*** Opening Recorded data ***

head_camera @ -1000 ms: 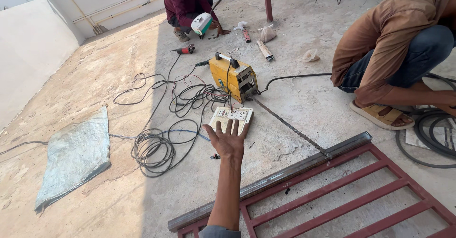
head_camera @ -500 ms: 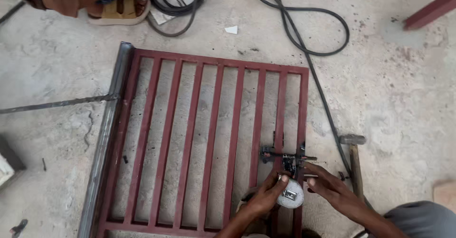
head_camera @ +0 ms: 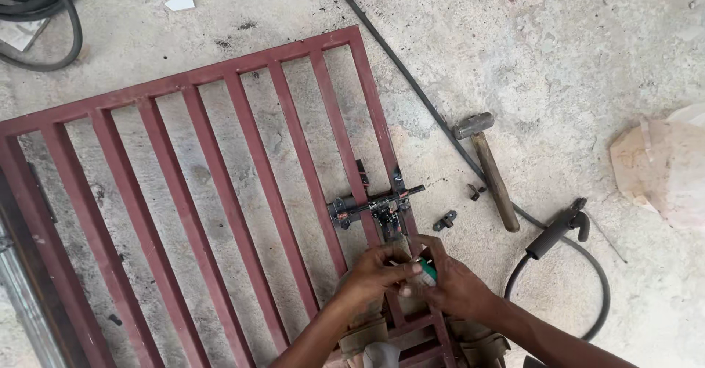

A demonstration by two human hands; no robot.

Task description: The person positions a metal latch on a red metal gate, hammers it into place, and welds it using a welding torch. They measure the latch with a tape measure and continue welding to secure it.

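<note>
Broadly, a dark red metal gate [head_camera: 220, 192] lies flat on the concrete floor [head_camera: 573, 52], its bars running away from the person. Across two bars near its right edge sits a black slide bolt [head_camera: 374, 205], its rod pointing right past the frame.

Just below that bolt the two hands meet over the gate. The left hand [head_camera: 374, 276] and the right hand [head_camera: 455, 287] are both closed around a small object [head_camera: 424, 271] with a white part and a green tip, pinched between the fingertips; what it is cannot be told, as the fingers hide most of it. By the look of it, the work in hand is on the bolt fitting, and the hands are readying this small item right beside it. Bringing it up to the bolt would call for a short, steady reach forward, with the bolt handle close in the way.

To the right of the gate lie a hammer [head_camera: 488, 166], a black cable [head_camera: 411, 81] passing under its handle, and a welding holder [head_camera: 562, 228] on a looped lead. Two small black metal pieces [head_camera: 444, 221] rest between hammer and gate. A crumpled paper bag [head_camera: 661, 166] sits at the far right.
</note>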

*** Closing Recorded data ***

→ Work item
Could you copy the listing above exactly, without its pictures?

→ Output below
head_camera @ -1000 ms: 
head_camera @ -500 ms: 
head_camera @ +0 ms: 

A demonstration by two human hands; no robot.

Task description: The person positions a metal latch on a red metal gate, hammers it into place, and welds it using a welding torch. They measure the latch with a tape measure and continue welding to secure it.

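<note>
Broadly, a dark red metal gate [head_camera: 220, 192] lies flat on the concrete floor [head_camera: 573, 52], its bars running away from the person. Across two bars near its right edge sits a black slide bolt [head_camera: 374, 205], its rod pointing right past the frame.

Just below that bolt the two hands meet over the gate. The left hand [head_camera: 374, 276] and the right hand [head_camera: 455, 287] are both closed around a small object [head_camera: 424, 271] with a white part and a green tip, pinched between the fingertips; what it is cannot be told, as the fingers hide most of it. By the look of it, the work in hand is on the bolt fitting, and the hands are readying this small item right beside it. Bringing it up to the bolt would call for a short, steady reach forward, with the bolt handle close in the way.

To the right of the gate lie a hammer [head_camera: 488, 166], a black cable [head_camera: 411, 81] passing under its handle, and a welding holder [head_camera: 562, 228] on a looped lead. Two small black metal pieces [head_camera: 444, 221] rest between hammer and gate. A crumpled paper bag [head_camera: 661, 166] sits at the far right.
</note>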

Nothing else is required to complete the exercise.